What to work on » Since the copy must hold text only, transcribe the data below exactly and omit the images.

◇ ◇ ◇ ◇ ◇ ◇ ◇

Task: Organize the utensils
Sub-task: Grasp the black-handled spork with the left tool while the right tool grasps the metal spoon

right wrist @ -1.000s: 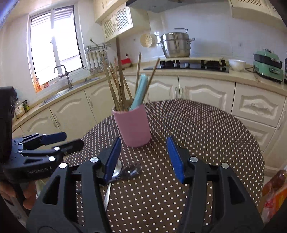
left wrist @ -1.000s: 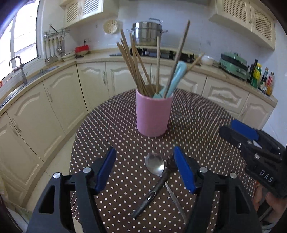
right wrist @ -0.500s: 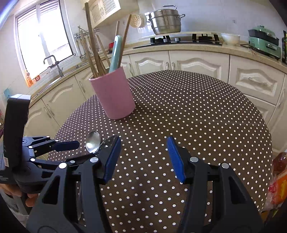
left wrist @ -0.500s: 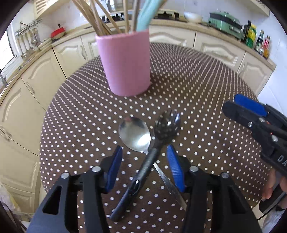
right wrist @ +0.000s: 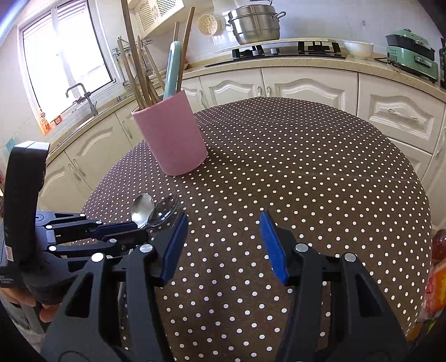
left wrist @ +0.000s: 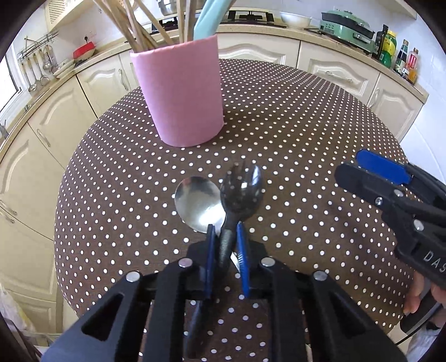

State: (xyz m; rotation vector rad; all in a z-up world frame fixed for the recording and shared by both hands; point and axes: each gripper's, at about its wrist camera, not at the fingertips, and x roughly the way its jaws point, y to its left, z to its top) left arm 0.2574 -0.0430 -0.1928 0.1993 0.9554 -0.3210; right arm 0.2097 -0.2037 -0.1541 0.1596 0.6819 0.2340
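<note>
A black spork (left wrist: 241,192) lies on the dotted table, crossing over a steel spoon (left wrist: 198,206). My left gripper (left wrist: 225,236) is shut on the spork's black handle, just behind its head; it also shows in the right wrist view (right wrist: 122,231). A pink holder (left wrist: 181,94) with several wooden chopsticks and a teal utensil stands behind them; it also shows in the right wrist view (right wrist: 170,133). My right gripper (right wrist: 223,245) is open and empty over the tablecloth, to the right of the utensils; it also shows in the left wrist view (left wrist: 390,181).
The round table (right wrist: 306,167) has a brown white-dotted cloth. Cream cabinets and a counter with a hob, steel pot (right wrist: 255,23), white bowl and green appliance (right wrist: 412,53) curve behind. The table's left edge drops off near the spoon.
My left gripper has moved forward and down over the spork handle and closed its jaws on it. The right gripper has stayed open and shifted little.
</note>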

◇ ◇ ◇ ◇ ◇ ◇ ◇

Solution for this problem »
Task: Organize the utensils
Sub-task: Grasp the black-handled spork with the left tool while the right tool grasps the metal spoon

right wrist @ -1.000s: 
left wrist @ -1.000s: 
right wrist @ -0.500s: 
left wrist @ -0.500s: 
right wrist @ +0.000s: 
left wrist @ +0.000s: 

State: (xyz m; rotation vector rad; all in a z-up world frame fixed for the recording and shared by both hands; point and axes: each gripper's, at about its wrist camera, not at the fingertips, and x roughly the way its jaws point, y to its left, z to its top) left arm 0.2574 -0.0430 -0.1928 0.1993 0.9554 -0.3210; right arm 0.2097 -0.2037 -0.1541 0.1596 0.6819 0.2340
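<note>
A black spork (left wrist: 241,192) lies on the dotted table, crossing over a steel spoon (left wrist: 198,206). My left gripper (left wrist: 225,236) is shut on the spork's black handle, just behind its head; it also shows in the right wrist view (right wrist: 122,231). A pink holder (left wrist: 181,94) with several wooden chopsticks and a teal utensil stands behind them; it also shows in the right wrist view (right wrist: 170,133). My right gripper (right wrist: 223,245) is open and empty over the tablecloth, to the right of the utensils; it also shows in the left wrist view (left wrist: 390,181).
The round table (right wrist: 306,167) has a brown white-dotted cloth. Cream cabinets and a counter with a hob, steel pot (right wrist: 255,23), white bowl and green appliance (right wrist: 412,53) curve behind. The table's left edge drops off near the spoon.
My left gripper has moved forward and down over the spork handle and closed its jaws on it. The right gripper has stayed open and shifted little.
</note>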

The work for this exercise is now done.